In a larger company that has many different teams, Airflow is typically set up with a version control system (e.g., git) so that best practice is used in terms of development and deployment of changes to jobs. There are a number of limitations specific to such a setup in terms of sharing the code specific to certain jobs and restricting access to code for other jobs depending on a particular user's privileges/permissions.
Hopsworks jobs can be orchestrated using Apache Airflow. You can define an Airflow DAG (Directed Acyclic Graph) containing the dependencies between Hopsworks jobs. You can then schedule the DAG to be executed at a specific schedule using a cron expression.
In Hopsworks Airflow DAG jobs are simply python files within which different operators can be used to trigger different actions (e.g., waiting for a job to finish). To create a new Airflow DAG to orchestrate jobs, the Hopsworks DAG builder tool is used to create a new workflow. A Hopsworks DAG can include different Airflow operators and sensors to orchestrate the execution of jobs. Both the DAG builder tool or the git version control system can be used to make updates to a particular DAG python file.
When writing a DAG file, you should also add the access_control parameter to the DAG configuration. The access_control parameter specifies which Hopsworks projects have access to the DAG and which actions the project members can perform. If you do not specify the access_control option, project members will not be able to see the DAG in the Airflow UI.
Inherent to the setup of Airflow is the assumption that members of a team (or teams) developing and running the workflows/pipelines are python programmers who understand and are able to use a version control system (i.e., git). This places a high barrier to entry to running jobs, Hopsworks has further improved this approach by allowing Airflow DAGs to be shared between users within a project on the Hopsworks platform. This sharing can be controlled on a user by user basis allowing certain non-technical users to run jobs specific to their roles (e.g., finance related jobs vs human resource related jobs).
This blog delves into the synergy between job orchestration and scheduling using Hopsworks and Apache Airflow. It defines job scheduling as the timing of tasks and orchestration as the automation of interconnected tasks within data pipelines. Hopsworks simplifies scheduling through its UI, accommodating both technical and non-technical users by allowing tasks to be scheduled easily at specific times and intervals.
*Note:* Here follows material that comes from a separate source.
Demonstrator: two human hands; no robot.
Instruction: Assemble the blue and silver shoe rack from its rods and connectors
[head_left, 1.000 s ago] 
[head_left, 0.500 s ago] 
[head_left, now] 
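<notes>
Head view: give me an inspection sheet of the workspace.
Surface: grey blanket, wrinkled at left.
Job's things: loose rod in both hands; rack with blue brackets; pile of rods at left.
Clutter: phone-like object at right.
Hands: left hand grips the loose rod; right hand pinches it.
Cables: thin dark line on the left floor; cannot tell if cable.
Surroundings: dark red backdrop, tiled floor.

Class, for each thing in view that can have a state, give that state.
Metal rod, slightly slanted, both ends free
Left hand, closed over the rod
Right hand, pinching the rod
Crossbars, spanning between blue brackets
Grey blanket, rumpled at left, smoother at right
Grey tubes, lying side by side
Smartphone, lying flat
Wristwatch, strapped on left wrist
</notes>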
The blog also explains Apache Airflow's role in orchestrating complex workflows through Directed Acyclic Graphs (DAGs), leveraging Python's flexibility for task management. Airflow's modular architecture, with features like the Launch Operator and Job Sensor, enables efficient task dependency management. The integration of Airflow with Hopsworks streamlines DAG creation and scheduling within the platform, emphasizing version and access control for secure workflow management. Additionally, it addresses challenges related to DAG sharing within teams, showcasing Hopsworks' advancements in facilitating controlled sharing based on user roles, thereby enhancing accessibility for non-technical users to run relevant jobs.